Full-field digital screening mammograms within the Stockholm County area between February 1, 2012, and December 30, 2015, acquired on Philips equipment, were collected. All exams of women with breast cancer within 23 months of screening and a random selection of healthy controls were included. An exam-level continuous AI abnormality score was generated (Insight MMG from Lunit Inc).
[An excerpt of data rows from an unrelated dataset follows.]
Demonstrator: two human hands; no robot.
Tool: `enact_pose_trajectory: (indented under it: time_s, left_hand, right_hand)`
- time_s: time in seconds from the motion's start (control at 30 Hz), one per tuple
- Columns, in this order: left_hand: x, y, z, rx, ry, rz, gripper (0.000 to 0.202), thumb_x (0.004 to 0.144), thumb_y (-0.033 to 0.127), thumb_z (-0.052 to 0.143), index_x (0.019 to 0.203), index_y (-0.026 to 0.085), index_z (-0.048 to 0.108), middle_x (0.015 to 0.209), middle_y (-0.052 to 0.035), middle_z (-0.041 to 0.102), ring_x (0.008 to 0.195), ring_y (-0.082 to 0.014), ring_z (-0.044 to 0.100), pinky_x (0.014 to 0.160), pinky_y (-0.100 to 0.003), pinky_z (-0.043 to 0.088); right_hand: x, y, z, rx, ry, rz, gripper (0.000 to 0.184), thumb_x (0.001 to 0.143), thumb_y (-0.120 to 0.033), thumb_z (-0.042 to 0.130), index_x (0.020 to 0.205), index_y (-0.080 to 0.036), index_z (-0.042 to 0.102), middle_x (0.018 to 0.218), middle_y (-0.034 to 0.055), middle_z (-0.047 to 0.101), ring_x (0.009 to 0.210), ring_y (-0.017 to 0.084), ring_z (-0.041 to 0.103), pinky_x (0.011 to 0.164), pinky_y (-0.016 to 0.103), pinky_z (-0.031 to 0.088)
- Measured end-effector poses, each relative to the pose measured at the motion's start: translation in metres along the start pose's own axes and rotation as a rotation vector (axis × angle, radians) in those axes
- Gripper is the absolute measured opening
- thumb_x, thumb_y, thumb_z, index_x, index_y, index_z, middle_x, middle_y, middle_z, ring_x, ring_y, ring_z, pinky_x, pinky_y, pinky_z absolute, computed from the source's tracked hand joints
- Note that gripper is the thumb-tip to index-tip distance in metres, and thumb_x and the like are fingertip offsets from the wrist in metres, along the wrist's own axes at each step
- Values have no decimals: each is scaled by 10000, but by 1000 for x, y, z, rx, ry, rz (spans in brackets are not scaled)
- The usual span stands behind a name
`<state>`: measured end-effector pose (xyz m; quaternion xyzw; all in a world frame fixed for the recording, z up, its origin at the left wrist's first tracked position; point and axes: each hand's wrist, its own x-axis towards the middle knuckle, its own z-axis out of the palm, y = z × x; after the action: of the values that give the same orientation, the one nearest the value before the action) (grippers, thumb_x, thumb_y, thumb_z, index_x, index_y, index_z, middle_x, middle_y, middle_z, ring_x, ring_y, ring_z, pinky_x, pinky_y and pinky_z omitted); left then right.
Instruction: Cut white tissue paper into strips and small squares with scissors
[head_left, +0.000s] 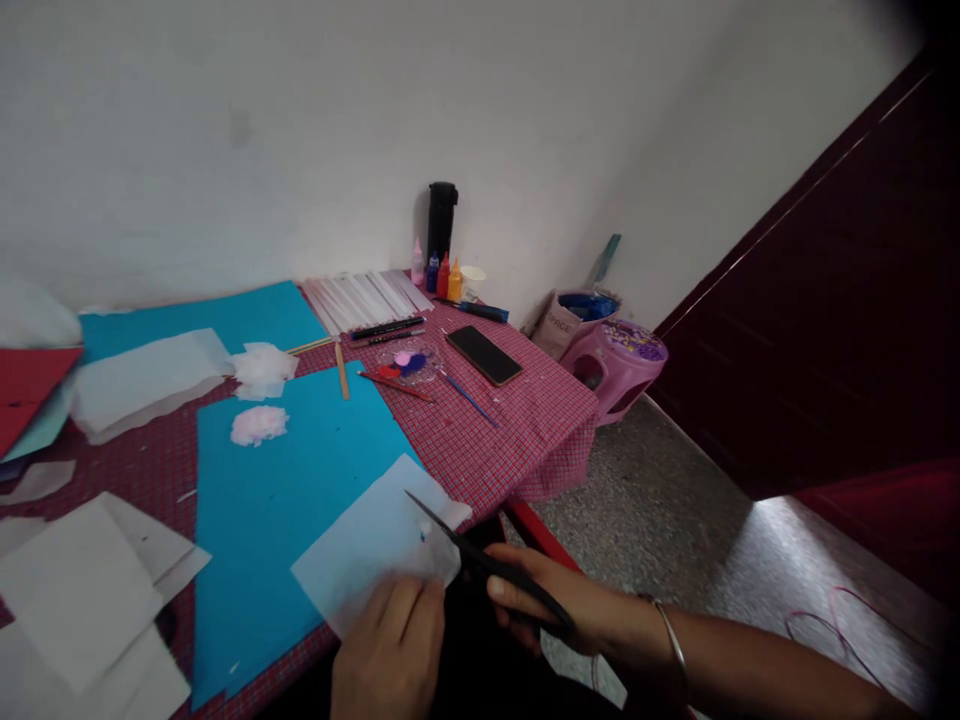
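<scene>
My left hand is closed on the near edge of a thin white sheet of paper, its fingers bent over the edge. Black-handled scissors are in my right hand, their blades pointing up and left across the sheet's right corner. Whether the blades are parted I cannot make out. Under the sheet lies a bright blue card. A fluffy pinkish-white clump rests on the card, and a crumpled white paper piece sits just behind it.
White paper pieces lie at the left. Toward the back are a phone, a paint palette, brushes, paint bottles, a black flask and white strips. Beyond the checked tablecloth stands a pink stool.
</scene>
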<state>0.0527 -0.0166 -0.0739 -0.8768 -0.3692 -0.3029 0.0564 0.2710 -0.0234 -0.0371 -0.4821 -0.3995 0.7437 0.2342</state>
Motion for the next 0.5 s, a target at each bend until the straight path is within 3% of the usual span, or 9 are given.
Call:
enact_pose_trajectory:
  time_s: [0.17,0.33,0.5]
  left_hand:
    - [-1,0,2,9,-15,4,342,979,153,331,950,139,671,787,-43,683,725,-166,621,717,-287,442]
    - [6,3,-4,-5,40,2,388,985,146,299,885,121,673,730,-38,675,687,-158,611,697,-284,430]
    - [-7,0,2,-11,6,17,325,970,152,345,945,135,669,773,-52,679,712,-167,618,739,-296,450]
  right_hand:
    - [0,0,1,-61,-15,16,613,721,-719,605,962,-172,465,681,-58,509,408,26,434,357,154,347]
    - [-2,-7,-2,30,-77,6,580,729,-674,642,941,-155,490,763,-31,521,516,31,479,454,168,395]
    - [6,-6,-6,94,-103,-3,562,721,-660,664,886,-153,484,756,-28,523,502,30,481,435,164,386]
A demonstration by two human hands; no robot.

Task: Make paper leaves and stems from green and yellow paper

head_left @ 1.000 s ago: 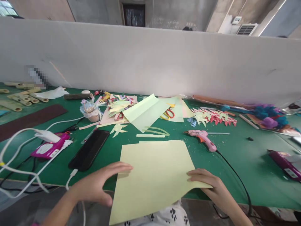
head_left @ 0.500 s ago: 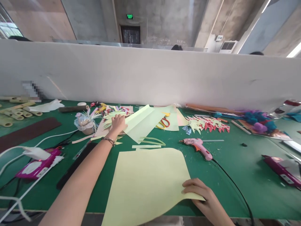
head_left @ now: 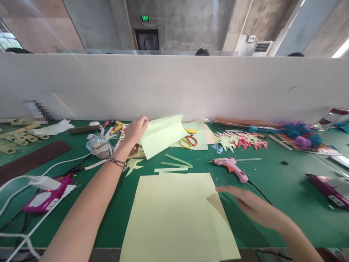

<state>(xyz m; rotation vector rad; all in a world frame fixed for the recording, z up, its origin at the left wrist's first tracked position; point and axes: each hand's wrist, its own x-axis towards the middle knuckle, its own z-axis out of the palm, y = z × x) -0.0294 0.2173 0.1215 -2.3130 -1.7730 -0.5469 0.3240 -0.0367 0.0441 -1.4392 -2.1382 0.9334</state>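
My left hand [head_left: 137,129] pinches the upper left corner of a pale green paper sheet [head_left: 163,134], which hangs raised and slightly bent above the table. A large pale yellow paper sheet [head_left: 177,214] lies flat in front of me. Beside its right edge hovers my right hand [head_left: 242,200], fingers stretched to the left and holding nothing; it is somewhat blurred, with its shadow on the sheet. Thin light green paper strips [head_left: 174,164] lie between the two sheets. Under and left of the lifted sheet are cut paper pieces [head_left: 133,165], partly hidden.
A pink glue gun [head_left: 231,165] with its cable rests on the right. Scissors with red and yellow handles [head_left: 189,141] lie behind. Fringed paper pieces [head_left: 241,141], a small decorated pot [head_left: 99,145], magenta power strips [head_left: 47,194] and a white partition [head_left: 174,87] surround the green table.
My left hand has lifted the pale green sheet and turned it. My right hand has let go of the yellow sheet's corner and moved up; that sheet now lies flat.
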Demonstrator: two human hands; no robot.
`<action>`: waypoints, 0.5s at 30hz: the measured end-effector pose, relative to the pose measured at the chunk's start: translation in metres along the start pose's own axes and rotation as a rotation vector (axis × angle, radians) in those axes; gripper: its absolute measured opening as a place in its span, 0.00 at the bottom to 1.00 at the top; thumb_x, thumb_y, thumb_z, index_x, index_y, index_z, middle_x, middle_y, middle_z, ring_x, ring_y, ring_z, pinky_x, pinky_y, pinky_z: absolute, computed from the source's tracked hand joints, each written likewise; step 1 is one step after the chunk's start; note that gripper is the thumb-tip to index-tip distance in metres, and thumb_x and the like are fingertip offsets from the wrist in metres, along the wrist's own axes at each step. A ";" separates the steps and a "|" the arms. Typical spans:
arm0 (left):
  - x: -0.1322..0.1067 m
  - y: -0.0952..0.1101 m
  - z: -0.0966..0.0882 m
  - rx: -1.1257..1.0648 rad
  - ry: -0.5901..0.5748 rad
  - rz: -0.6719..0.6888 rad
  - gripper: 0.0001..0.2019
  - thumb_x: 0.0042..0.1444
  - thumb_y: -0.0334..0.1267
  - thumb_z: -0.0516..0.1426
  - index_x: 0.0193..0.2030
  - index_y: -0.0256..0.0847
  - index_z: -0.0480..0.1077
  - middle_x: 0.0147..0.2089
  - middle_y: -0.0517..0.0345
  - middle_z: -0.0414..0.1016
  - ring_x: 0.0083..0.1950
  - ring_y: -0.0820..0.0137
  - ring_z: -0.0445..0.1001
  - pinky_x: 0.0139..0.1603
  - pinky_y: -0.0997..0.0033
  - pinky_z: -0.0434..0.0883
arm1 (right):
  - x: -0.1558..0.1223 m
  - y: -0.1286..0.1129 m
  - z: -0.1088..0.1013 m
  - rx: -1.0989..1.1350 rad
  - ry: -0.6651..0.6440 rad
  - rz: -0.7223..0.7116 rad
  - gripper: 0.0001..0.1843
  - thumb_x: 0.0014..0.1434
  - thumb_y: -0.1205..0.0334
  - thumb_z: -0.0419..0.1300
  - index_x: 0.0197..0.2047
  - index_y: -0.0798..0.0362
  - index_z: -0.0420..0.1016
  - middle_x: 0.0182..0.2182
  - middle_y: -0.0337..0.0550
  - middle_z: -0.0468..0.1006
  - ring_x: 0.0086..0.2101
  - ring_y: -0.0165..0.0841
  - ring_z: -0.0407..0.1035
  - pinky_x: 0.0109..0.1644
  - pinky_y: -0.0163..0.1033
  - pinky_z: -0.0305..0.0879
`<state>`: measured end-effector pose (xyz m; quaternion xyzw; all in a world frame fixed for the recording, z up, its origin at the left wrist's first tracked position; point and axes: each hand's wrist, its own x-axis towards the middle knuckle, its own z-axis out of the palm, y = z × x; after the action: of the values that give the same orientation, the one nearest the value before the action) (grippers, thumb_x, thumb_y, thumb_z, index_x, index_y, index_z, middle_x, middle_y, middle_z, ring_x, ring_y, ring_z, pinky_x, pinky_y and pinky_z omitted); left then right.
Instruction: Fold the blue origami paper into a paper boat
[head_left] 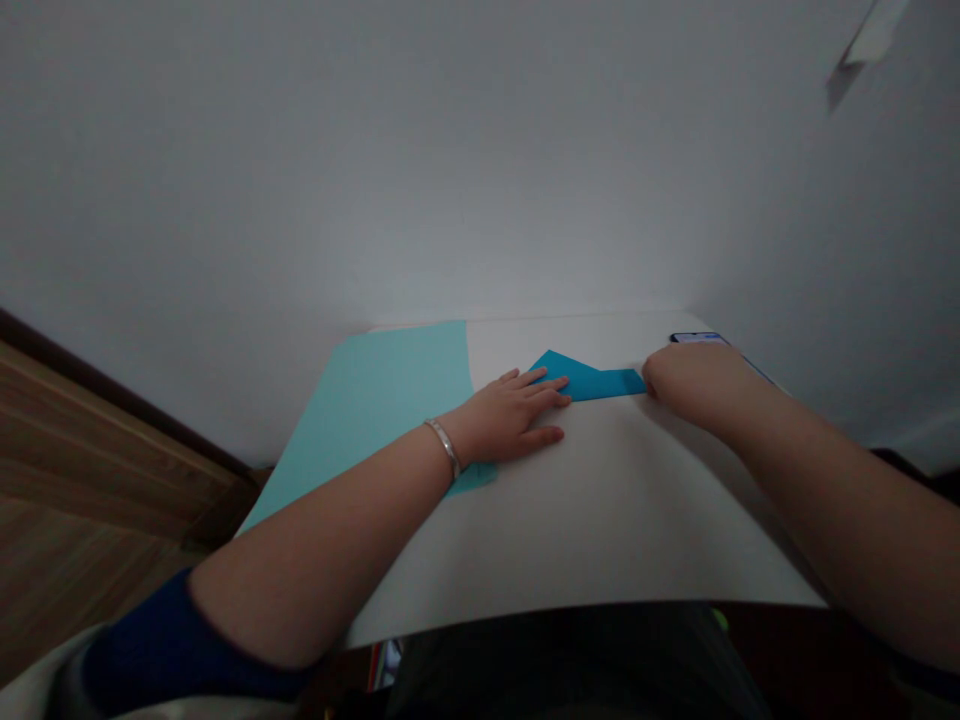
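Observation:
A folded sheet of blue paper (592, 382) lies flat on the white table (585, 520), with a raised peak on its left part and a narrow strip on its right. My left hand (517, 412) rests on the paper's left end, fingers spread and flat, thumb on the tabletop. At the strip's right tip is my right hand (686, 378), its fingers curled closed against the paper. The back of that hand hides most of its fingertips. A silver bracelet circles my left wrist.
A large pale turquoise sheet (382, 400) covers the table's left side, partly under my left forearm. Behind my right hand lies a phone (696, 337). A grey-white wall (450, 170) rises at the table's back edge. Wooden furniture (90, 480) stands at the left.

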<state>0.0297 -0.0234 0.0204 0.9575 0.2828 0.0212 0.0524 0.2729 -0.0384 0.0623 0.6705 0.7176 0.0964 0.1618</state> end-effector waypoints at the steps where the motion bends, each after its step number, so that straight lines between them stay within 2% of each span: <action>1: 0.000 0.000 0.000 0.001 0.000 0.000 0.25 0.65 0.50 0.47 0.65 0.42 0.57 0.72 0.55 0.48 0.72 0.58 0.44 0.69 0.49 0.45 | 0.000 0.002 0.002 -0.010 0.026 0.003 0.13 0.51 0.69 0.56 0.34 0.55 0.82 0.28 0.60 0.79 0.32 0.49 0.74 0.33 0.47 0.66; 5: 0.000 -0.001 0.001 0.003 0.001 0.003 0.25 0.65 0.50 0.47 0.65 0.42 0.57 0.72 0.55 0.48 0.72 0.58 0.44 0.69 0.50 0.46 | -0.002 0.006 0.003 -0.034 0.154 0.034 0.12 0.51 0.68 0.55 0.31 0.52 0.81 0.29 0.57 0.79 0.31 0.47 0.74 0.31 0.46 0.66; 8: 0.000 -0.002 0.002 0.002 0.010 0.015 0.26 0.65 0.51 0.47 0.66 0.43 0.56 0.72 0.55 0.48 0.72 0.57 0.44 0.69 0.49 0.46 | -0.004 0.000 0.000 0.044 0.249 0.012 0.14 0.55 0.65 0.52 0.33 0.50 0.80 0.34 0.53 0.81 0.33 0.46 0.74 0.33 0.48 0.67; 12: 0.001 -0.001 0.001 0.028 0.006 0.028 0.26 0.65 0.51 0.45 0.67 0.46 0.53 0.72 0.54 0.46 0.72 0.55 0.44 0.68 0.44 0.43 | 0.003 -0.022 0.009 0.374 0.384 -0.236 0.17 0.59 0.56 0.52 0.46 0.49 0.77 0.45 0.47 0.79 0.43 0.42 0.72 0.45 0.47 0.69; 15: 0.002 0.000 0.000 0.048 0.002 0.020 0.27 0.65 0.52 0.45 0.68 0.45 0.52 0.72 0.53 0.47 0.72 0.55 0.43 0.68 0.43 0.41 | 0.016 -0.037 0.029 0.476 0.422 -0.397 0.23 0.62 0.58 0.50 0.58 0.53 0.69 0.56 0.50 0.72 0.55 0.41 0.64 0.59 0.47 0.60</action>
<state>0.0314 -0.0226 0.0200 0.9612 0.2737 0.0160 0.0290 0.2486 -0.0282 0.0203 0.5026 0.8535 0.0296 -0.1345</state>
Sensitivity and abnormal interpretation rates were estimated for operating points defined by the standalone-reader approach and the combined-reader approach.
The study population included 1684 exams of women with breast cancer and 5024 exams of healthy women. Observations of healthy women were up-sampled to attain a realistic proportion of cancer. The observed sensitivity for reader 1, 2 and 1+2 was 69.7%, 75.6%, and 78.6%, respectively, at an abnormal interpretation rate of 4.4%, 4.6%, and 6.1%, respectively. For the combination of reader 1 + AI we estimated a sensitivity of 82.4% for standalone-reader matching and 78.6% for combined-reader matching, at an abnormal interpretation rate of 12.6% and 7.0%, respectively.
Setting the operating point by matching stand-alone AI stand-alone with a radiologist will nearly double the downstream workload compared to a modest increase of 15% for the alternative method of matching sensitivity between the combination of AI and a radiologist with two radiologists.
在乳腺钼靶筛查的双重读片中,人工智能(AI)算法有望替代两名读片医生中的一名。AI算法的操作点(即异常阈值)的选择会影响癌症检测和工作量。在我们的回顾性研究中,基线方法基于匹配独立读片医生的敏感度,而另一种方法则基于匹配两名人类读片医生以及AI与人类组合的联合读片敏感度。
收集了2012年2月1日至2015年12月31日期间在斯德哥尔摩县地区使用飞利浦设备采集的全视野数字化乳腺钼靶筛查图像。纳入了筛查后23个月内患有乳腺癌的所有女性的检查以及随机选择的健康对照。生成了一个检查级别的连续AI异常评分(来自Lunit公司的Insight MMG)。针对独立读片方法和联合读片方法定义的操作点,估计了敏感度和异常解读率。
研究人群包括1684例患有乳腺癌女性的检查和5024例健康女性的检查。对健康女性的观察进行了上采样,以获得现实的癌症比例。在异常解读率分别为4.4%、4.6%和6.1%时,读片医生1、2以及1 + 2的观察敏感度分别为69.7%、75.6%和78.6%。对于读片医生1 + AI的组合,在异常解读率分别为12.6%和7.0%时,独立读片匹配的敏感度估计为82.4%,联合读片匹配的敏感度为78.6%。
与将AI和一名放射科医生的组合与两名放射科医生的组合之间匹配敏感度的另一种方法相比,通过将独立AI与放射科医生匹配来设置操作点会使下游工作量增加近一倍,而另一种方法的工作量仅适度增加15%。